WHAT YOU ARE ASKED TO DO :: Below are some records. Print exactly the lines between the one holding "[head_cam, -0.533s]" and the one holding "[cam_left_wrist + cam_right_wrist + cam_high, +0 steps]", inclusive, and nothing else.

==========

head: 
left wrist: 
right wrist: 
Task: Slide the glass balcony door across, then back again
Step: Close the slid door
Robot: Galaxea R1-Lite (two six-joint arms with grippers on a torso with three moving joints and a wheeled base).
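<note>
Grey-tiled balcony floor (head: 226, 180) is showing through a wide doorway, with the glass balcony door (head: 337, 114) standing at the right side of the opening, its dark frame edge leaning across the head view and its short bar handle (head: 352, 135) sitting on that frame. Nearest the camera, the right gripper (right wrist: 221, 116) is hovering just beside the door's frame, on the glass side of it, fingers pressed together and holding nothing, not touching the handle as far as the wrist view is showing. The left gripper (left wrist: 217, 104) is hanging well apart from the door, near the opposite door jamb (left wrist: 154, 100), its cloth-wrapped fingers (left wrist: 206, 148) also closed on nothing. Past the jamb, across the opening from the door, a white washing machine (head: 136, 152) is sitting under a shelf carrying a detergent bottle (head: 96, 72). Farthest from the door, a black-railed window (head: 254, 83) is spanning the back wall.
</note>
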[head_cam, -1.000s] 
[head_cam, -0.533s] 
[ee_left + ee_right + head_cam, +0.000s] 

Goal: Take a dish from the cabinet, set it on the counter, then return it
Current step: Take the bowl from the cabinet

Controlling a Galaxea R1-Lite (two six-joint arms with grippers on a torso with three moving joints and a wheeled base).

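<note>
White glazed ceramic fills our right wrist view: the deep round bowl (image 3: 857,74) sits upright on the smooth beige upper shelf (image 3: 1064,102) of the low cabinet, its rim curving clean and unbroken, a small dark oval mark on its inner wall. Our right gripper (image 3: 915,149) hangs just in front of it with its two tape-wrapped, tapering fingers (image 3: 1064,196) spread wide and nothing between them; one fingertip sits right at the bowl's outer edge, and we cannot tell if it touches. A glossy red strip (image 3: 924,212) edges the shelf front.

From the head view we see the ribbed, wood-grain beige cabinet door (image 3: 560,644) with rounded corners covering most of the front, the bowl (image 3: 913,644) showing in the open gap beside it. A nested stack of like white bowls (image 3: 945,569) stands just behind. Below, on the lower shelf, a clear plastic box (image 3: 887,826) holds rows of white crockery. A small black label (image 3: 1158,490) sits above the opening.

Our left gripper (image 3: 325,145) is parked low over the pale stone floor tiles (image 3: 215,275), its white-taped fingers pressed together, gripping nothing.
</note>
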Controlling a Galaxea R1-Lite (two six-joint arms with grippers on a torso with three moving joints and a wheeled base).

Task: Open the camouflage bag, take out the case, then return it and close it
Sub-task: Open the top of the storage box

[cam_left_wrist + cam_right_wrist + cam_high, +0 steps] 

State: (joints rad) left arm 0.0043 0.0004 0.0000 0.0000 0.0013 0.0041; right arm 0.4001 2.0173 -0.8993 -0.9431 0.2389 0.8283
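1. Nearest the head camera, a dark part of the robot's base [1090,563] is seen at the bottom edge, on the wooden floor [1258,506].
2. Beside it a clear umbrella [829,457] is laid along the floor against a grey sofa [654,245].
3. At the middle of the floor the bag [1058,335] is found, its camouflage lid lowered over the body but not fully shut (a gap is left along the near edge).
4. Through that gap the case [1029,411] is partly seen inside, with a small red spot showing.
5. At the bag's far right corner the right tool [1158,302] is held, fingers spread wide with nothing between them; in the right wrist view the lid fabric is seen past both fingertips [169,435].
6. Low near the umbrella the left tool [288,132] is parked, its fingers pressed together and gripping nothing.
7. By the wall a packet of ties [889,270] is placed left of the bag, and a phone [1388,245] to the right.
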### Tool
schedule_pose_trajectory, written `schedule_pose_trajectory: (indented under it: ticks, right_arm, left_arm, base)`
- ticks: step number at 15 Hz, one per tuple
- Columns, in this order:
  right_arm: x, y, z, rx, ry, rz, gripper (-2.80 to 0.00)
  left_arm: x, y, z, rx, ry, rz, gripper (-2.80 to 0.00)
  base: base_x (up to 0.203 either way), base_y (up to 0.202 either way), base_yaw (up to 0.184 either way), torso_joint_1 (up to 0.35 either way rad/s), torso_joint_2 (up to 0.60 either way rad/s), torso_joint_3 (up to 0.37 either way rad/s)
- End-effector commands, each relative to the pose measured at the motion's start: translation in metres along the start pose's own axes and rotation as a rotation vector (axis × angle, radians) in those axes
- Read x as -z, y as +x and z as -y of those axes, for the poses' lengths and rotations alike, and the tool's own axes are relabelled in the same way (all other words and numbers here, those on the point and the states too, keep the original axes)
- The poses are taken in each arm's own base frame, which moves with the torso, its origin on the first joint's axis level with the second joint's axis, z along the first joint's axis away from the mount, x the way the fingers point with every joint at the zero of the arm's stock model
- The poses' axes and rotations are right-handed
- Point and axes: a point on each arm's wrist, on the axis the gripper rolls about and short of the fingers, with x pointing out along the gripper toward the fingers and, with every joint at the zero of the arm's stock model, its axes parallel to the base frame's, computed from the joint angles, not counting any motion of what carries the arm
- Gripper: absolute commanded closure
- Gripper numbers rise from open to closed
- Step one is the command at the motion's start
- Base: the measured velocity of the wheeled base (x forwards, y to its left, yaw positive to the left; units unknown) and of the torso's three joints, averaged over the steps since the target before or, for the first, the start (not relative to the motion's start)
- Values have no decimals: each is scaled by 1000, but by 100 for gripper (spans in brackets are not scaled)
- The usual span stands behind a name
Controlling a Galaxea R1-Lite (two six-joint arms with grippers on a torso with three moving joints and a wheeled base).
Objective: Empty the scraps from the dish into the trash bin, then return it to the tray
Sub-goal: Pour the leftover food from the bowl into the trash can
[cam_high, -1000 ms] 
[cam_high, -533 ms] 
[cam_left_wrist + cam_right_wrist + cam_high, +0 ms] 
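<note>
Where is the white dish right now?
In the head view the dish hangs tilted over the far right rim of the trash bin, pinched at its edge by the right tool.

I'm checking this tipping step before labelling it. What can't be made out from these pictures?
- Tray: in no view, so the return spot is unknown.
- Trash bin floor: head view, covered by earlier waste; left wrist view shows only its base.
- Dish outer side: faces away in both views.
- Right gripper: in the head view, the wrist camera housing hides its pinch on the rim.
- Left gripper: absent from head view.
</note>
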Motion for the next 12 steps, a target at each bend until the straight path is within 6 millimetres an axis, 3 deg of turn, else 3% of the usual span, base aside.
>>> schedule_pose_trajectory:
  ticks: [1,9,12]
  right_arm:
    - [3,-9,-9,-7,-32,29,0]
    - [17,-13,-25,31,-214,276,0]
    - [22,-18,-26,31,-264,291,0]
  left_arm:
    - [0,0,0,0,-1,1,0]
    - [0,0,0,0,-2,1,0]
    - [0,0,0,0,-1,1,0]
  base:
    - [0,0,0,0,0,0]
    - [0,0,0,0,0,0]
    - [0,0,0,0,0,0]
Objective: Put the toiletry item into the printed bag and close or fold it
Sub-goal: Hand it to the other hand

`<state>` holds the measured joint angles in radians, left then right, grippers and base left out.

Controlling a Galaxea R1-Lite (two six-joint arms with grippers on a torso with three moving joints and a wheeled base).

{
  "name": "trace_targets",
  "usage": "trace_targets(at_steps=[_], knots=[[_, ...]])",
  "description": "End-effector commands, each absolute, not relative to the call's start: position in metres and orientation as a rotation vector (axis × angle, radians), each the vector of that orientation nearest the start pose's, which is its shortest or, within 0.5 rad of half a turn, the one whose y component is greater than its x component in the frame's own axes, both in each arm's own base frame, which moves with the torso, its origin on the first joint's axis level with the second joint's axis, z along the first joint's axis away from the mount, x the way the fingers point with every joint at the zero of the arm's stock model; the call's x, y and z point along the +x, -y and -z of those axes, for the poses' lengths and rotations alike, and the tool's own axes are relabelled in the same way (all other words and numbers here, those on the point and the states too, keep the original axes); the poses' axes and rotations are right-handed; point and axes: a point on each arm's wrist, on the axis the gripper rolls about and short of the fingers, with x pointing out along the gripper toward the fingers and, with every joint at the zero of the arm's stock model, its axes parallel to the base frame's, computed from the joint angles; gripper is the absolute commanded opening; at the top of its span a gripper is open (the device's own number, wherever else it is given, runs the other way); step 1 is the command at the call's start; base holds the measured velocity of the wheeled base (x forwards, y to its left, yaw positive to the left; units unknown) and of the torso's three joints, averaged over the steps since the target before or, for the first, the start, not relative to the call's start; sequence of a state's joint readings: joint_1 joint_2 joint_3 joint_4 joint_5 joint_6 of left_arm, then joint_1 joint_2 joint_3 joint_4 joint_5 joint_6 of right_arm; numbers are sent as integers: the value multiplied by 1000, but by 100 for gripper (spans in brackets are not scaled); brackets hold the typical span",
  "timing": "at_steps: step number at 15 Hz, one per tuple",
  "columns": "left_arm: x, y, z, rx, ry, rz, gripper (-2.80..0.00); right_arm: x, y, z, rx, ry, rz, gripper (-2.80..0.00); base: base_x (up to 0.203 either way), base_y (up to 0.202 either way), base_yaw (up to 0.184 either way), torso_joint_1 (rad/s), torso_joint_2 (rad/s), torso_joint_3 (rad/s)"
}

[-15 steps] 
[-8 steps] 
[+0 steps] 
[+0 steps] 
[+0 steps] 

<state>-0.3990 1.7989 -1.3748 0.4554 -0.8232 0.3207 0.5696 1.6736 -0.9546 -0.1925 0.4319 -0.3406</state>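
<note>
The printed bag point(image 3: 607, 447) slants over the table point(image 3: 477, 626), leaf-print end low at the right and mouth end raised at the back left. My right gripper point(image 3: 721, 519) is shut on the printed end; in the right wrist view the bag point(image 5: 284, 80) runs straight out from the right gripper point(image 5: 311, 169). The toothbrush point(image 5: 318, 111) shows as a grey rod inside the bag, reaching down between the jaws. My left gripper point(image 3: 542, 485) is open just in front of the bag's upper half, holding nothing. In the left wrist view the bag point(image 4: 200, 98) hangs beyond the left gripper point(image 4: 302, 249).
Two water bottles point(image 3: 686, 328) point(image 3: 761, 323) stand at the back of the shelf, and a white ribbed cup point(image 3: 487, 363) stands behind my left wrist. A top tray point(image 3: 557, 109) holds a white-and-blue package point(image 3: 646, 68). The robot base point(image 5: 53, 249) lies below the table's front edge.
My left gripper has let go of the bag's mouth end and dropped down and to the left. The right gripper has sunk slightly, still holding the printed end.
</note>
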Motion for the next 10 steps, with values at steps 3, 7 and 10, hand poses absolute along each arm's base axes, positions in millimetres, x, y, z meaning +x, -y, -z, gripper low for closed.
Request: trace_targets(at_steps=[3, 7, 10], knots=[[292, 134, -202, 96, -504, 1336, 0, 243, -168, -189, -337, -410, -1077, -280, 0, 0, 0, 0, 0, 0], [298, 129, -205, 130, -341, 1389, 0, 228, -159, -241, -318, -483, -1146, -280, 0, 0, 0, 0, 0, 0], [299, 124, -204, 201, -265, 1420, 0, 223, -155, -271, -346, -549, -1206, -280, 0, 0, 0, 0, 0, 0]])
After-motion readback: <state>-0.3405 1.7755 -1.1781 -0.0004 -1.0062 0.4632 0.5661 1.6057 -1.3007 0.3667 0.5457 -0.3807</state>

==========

EXERCISE ANSWER ::
[head_cam, -0.533s] 
[ee_left + ee_right + head_cam, +0.000s] 

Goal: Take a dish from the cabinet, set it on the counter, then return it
Current step: Take the bowl from the cabinet

Controlling a Galaxea R1-Lite (two six-joint arms with grippers on a torso with three moving joints and a wheeled base).

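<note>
White glazed ceramic fills our right wrist view: the deep round bowl (image 3: 857,74) sits upright on the smooth beige upper shelf (image 3: 1064,102) of the low cabinet, its rim curving clean and unbroken, a small dark oval mark on its inner wall. Our right gripper (image 3: 915,149) hangs just in front of it with its two tape-wrapped, tapering fingers (image 3: 1064,196) spread wide and nothing between them; one fingertip sits right at the bowl's outer edge, and we cannot tell if it touches. A glossy red strip (image 3: 924,212) edges the shelf front.

From the head view we see the ribbed, wood-grain beige cabinet door (image 3: 560,644) with rounded corners covering most of the front, the bowl (image 3: 913,644) showing in the open gap beside it. A nested stack of like white bowls (image 3: 945,569) stands just behind. Below, on the lower shelf, a clear plastic box (image 3: 887,826) holds rows of white crockery. A small black label (image 3: 1158,490) sits above the opening.

Our left gripper (image 3: 325,145) is parked low over the pale stone floor tiles (image 3: 215,275), its white-taped fingers pressed together, gripping nothing.
</note>
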Controlling a Galaxea R1-Lite (two six-joint arms with grippers on a torso with three moving joints and a wheeled base).

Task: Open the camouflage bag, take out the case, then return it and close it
Sub-task: Open the top of the storage box

[cam_left_wrist + cam_right_wrist + cam_high, +0 steps] 

No other output belongs to this answer.